===== Data for analysis =====

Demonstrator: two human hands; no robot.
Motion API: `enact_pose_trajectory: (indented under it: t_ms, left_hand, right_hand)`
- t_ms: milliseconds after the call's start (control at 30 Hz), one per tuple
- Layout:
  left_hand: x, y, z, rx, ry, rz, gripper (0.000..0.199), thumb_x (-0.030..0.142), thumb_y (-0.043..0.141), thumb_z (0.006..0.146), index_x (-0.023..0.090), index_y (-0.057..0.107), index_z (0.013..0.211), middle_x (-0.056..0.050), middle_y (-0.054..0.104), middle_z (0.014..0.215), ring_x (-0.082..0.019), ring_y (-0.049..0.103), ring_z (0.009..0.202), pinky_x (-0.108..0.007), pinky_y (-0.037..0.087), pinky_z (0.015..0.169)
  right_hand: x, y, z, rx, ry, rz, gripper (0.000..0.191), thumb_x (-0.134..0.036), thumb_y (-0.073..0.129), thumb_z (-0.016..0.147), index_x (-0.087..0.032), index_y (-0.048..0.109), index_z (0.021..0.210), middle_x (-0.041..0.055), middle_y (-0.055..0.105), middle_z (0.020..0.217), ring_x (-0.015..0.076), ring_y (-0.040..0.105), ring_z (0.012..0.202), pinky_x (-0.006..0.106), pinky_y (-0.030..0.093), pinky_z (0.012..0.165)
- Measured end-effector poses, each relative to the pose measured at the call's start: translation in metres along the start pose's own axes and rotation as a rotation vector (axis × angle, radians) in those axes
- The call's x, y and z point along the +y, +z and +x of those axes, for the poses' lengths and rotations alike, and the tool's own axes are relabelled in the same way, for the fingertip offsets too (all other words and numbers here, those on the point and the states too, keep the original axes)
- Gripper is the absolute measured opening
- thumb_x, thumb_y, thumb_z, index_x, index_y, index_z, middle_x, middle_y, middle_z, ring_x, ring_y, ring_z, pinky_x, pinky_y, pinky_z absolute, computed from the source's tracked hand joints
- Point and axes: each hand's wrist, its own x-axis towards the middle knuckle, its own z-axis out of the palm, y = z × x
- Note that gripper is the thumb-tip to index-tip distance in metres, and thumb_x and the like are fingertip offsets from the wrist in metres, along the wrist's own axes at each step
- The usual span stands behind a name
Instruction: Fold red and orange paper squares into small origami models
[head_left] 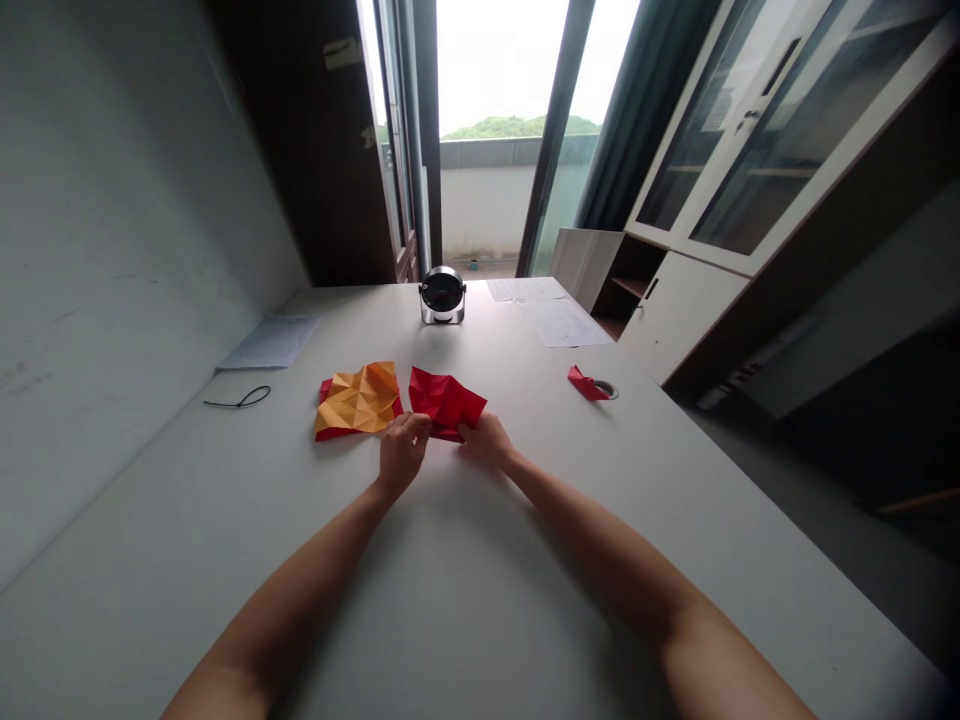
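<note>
A creased sheet of red paper (448,400) is held up slightly over the white table between my two hands. My left hand (405,443) pinches its lower left corner, fingers closed. At the lower right edge my right hand (486,440) grips the sheet, thumb on top and the other fingers mostly hidden. Just left of it lies an orange creased paper (360,398), with red paper showing around its edges. A small folded red paper piece (587,383) rests off to the right against a roll of tape (607,389).
A round black-and-silver device on a stand (442,294) stands at the table's far edge. White papers (566,322) lie at the back right, another sheet (270,342) at the back left. A black cord (238,402) lies near the left wall. A glass-door cabinet (739,130) stands right.
</note>
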Motion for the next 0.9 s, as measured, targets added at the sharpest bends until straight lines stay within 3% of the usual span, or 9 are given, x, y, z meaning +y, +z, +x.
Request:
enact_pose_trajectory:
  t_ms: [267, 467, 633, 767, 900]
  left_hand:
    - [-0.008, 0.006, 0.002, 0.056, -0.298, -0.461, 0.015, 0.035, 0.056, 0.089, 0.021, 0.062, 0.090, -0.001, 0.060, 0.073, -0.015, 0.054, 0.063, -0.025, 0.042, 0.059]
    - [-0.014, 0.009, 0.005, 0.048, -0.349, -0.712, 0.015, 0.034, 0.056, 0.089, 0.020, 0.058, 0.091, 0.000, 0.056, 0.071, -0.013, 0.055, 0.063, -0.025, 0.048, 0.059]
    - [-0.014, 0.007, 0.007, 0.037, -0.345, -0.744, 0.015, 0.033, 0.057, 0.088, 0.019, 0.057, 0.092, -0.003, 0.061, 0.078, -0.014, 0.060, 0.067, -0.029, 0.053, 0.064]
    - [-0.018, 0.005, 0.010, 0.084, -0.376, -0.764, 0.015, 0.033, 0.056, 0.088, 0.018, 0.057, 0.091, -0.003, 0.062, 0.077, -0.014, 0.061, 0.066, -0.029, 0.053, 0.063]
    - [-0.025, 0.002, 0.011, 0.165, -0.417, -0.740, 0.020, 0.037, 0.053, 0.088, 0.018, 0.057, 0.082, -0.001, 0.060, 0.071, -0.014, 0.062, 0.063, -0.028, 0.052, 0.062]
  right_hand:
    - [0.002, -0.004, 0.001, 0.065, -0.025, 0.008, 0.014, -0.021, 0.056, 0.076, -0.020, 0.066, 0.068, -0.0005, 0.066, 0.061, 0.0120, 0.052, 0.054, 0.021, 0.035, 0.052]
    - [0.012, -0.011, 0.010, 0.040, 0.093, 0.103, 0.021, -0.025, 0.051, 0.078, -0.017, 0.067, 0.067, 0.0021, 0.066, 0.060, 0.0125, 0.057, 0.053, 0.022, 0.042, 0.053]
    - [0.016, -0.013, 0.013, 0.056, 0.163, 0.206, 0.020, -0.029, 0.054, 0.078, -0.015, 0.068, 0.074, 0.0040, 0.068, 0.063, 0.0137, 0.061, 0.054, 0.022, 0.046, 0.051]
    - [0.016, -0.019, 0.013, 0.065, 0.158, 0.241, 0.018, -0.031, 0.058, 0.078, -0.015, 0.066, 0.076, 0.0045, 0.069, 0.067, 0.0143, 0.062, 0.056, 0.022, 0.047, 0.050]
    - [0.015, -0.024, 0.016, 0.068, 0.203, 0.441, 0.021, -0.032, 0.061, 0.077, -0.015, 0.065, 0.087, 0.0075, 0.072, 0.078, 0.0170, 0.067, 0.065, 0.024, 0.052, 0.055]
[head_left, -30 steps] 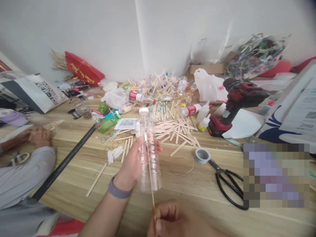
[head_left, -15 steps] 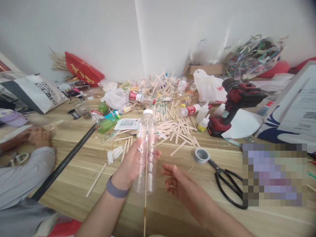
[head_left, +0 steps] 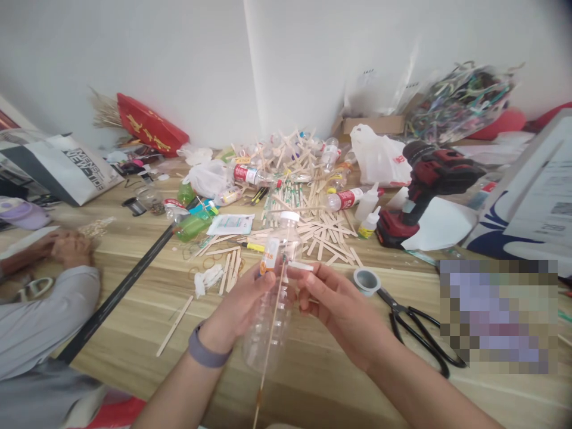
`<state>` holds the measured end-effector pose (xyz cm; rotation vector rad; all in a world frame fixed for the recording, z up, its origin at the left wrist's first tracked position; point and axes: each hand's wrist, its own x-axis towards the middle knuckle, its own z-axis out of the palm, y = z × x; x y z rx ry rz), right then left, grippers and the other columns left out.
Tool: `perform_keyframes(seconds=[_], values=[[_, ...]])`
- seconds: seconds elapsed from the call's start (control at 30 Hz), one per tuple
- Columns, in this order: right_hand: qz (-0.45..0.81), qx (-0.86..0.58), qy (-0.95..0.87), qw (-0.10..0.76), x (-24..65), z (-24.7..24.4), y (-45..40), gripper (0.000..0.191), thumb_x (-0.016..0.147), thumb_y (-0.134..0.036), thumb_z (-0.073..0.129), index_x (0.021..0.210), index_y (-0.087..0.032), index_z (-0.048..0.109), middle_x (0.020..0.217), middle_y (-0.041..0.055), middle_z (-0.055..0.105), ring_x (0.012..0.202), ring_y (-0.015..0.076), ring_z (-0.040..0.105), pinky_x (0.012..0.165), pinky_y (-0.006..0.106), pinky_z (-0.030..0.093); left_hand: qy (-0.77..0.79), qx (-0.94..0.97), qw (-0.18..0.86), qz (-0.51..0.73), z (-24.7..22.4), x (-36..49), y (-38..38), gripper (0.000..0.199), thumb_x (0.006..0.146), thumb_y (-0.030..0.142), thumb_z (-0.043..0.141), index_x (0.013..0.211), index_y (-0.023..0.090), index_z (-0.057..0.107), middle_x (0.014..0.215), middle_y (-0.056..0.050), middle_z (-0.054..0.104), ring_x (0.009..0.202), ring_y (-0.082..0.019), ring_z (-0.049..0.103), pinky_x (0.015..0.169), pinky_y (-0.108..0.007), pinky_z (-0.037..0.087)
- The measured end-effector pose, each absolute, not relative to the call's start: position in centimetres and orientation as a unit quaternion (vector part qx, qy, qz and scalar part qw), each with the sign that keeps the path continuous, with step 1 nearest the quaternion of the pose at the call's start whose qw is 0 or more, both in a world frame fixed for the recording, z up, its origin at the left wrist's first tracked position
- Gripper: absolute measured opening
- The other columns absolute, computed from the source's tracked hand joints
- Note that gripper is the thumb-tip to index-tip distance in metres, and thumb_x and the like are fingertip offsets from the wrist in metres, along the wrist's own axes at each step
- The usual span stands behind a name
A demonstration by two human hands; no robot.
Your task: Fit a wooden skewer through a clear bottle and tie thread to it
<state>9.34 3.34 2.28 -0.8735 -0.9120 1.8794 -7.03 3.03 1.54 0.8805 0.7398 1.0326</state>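
Observation:
A clear plastic bottle [head_left: 268,333] with a white cap [head_left: 290,217] stands tilted away from me over the table. My left hand [head_left: 241,301] is wrapped round its left side, by an orange-and-white label [head_left: 270,256]. Along the near face of the bottle runs a thin wooden stick [head_left: 273,325], reaching past the bottle's bottom towards me. At the bottle's right side, my right hand [head_left: 333,295] is closed in a pinch on a short white strip [head_left: 301,266]. Whether that strip is fixed to the bottle I cannot tell.
Flat wooden sticks [head_left: 324,235] lie heaped behind the bottle. To the right are a roll of grey tape [head_left: 367,280], black scissors [head_left: 415,328], a glue bottle [head_left: 369,223] and a red-black drill [head_left: 424,185]. Another person's hands [head_left: 71,247] rest at the left, beside a black bar [head_left: 120,292].
My right hand has moved up and left to the bottle and now pinches the white strip. The bottle has tilted, its cap shifting right and slightly lower.

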Motion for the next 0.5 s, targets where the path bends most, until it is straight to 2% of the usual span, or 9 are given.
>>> perform_keyframes(seconds=[0.13,0.27,0.37,0.5], values=[[0.76,-0.337,-0.354,0.428,9.5,2.5,3.1,0.032,0.067,-0.044,0.077,0.071,-0.018,0.058,0.065,-0.0037,0.052,0.057,0.0088,0.044,0.058,0.024,0.039,0.352,0.417,0.7,0.461,1.2,-7.3,2.9,0.057,0.06,0.056,0.081,0.101,0.017,0.07,0.076,-0.005,0.069,0.07,-0.02,0.064,0.061,-0.026,0.045],[0.793,-0.309,-0.321,0.416,10.0,3.0,2.9,0.03,0.069,-0.047,0.067,0.078,-0.019,0.063,0.071,-0.0011,0.054,0.058,0.0112,0.048,0.057,0.026,0.042,0.38,0.423,0.681,0.461,1.0,-7.5,2.7,0.051,0.062,0.049,0.082,0.1,0.019,0.068,0.086,-0.006,0.07,0.078,-0.023,0.064,0.066,-0.029,0.045],[0.801,-0.322,-0.294,0.411,10.2,3.3,2.7,0.033,0.07,-0.051,0.067,0.077,-0.02,0.063,0.069,-0.0021,0.052,0.056,0.0103,0.046,0.056,0.026,0.042,0.411,0.431,0.657,0.462,1.3,-7.6,2.4,0.045,0.062,0.04,0.084,0.098,0.019,0.067,0.088,-0.006,0.069,0.078,-0.021,0.062,0.068,-0.028,0.044],[0.776,-0.338,-0.283,0.45,10.3,3.2,2.6,0.032,0.068,-0.043,0.079,0.067,-0.018,0.059,0.064,-0.005,0.047,0.053,0.007,0.04,0.053,0.022,0.037,0.446,0.438,0.631,0.459,2.1,-7.7,2.0,0.039,0.063,0.038,0.084,0.09,0.017,0.065,0.08,-0.002,0.065,0.07,-0.015,0.055,0.065,-0.025,0.04]])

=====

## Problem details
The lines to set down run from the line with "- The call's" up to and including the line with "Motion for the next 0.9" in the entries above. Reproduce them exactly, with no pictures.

## Reply to the task
- The call's x, y and z point along the +y, +z and +x of those axes, for the poses' lengths and rotations alike, and the tool's own axes are relabelled in the same way, for the fingertip offsets too (all other words and numbers here, those on the point and the states too, keep the original axes)
- Gripper is the absolute measured opening
- thumb_x, thumb_y, thumb_z, index_x, index_y, index_z, middle_x, middle_y, middle_z, ring_x, ring_y, ring_z, pinky_x, pinky_y, pinky_z absolute, computed from the source's tracked hand joints
- Point and axes: each hand's wrist, its own x-axis towards the middle knuckle, its own z-axis out of the palm, y = z × x
- Note that gripper is the thumb-tip to index-tip distance in metres, and thumb_x and the like are fingertip offsets from the wrist in metres, along the wrist's own axes at each step
- The usual span stands behind a name
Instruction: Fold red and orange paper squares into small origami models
[head_left] 
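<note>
A creased sheet of red paper (448,400) is held up slightly over the white table between my two hands. My left hand (405,443) pinches its lower left corner, fingers closed. At the lower right edge my right hand (486,440) grips the sheet, thumb on top and the other fingers mostly hidden. Just left of it lies an orange creased paper (360,398), with red paper showing around its edges. A small folded red paper piece (587,383) rests off to the right against a roll of tape (607,389).
A round black-and-silver device on a stand (442,294) stands at the table's far edge. White papers (566,322) lie at the back right, another sheet (270,342) at the back left. A black cord (238,402) lies near the left wall. A glass-door cabinet (739,130) stands right.
</note>
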Motion for the next 0.9 s, as measured, targets added at the sharpest bends until straight lines stay within 3% of the usual span, or 9 are given, x, y, z meaning +y, +z, +x.

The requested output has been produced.